Getting to Know the CEO Behind NextSense

It started with Belgian chocolates. It ended with a dinner conversation that changed everything JB Berent thought he knew about sleep — and about what he was supposed to be.

JB Berent is the founder and CEO of NextSense, the company building in-ear EEG technology to monitor and improve sleep. He is also, by any conventional measure, the wrong person for the job. He doesn't have an MD. He doesn't have a PhD. He was not trained as a sleep scientist, a neuroscientist, or a clinician. He taught himself machine learning on Coursera. He wrote a novel before breakfast. He holds a first-author credit on a peer-reviewed paper in Bioelectronic Medicine.

And he has had more consequential conversations about sleep science with more of the people who invented the field than most practicing sleep physicians ever will.

This is a story about how that happened.


The Chocolate Incident

The moment JB realized that sleep is a daytime problem — not a nighttime one — had nothing to do with a lab. It happened in his kitchen.

"A good friend gave me a box of Belgian chocolates for my birthday," he says. "They were so good, I had the entire bar around 8 p.m.
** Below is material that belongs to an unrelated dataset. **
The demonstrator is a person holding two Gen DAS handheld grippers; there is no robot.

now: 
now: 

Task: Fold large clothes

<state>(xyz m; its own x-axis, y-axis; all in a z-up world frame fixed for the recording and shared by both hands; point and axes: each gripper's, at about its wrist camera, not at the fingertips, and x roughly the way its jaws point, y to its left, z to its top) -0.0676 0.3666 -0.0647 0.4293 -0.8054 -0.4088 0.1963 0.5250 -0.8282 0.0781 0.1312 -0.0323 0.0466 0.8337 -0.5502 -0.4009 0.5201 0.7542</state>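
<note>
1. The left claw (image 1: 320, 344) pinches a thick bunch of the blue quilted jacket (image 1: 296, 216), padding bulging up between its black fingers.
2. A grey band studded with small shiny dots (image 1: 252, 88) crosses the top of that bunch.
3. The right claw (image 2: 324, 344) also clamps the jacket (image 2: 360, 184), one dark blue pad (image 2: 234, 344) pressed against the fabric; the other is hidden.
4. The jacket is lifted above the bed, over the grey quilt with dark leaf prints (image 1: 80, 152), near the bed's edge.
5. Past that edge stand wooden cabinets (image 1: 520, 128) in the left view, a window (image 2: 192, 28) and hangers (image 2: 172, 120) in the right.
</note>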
I couldn't sleep until 1 a.m. — about three hours past my normal bedtime."

For most people, that's a one-night annoyance. For JB, it was a signal. He started experimenting — caffeine cutoffs, then the timing of naps, then blue light exposure, then core body temperature. What began as curiosity about a bad night became a decade-long personal research project into how every hour of the day quietly determines the quality of the night.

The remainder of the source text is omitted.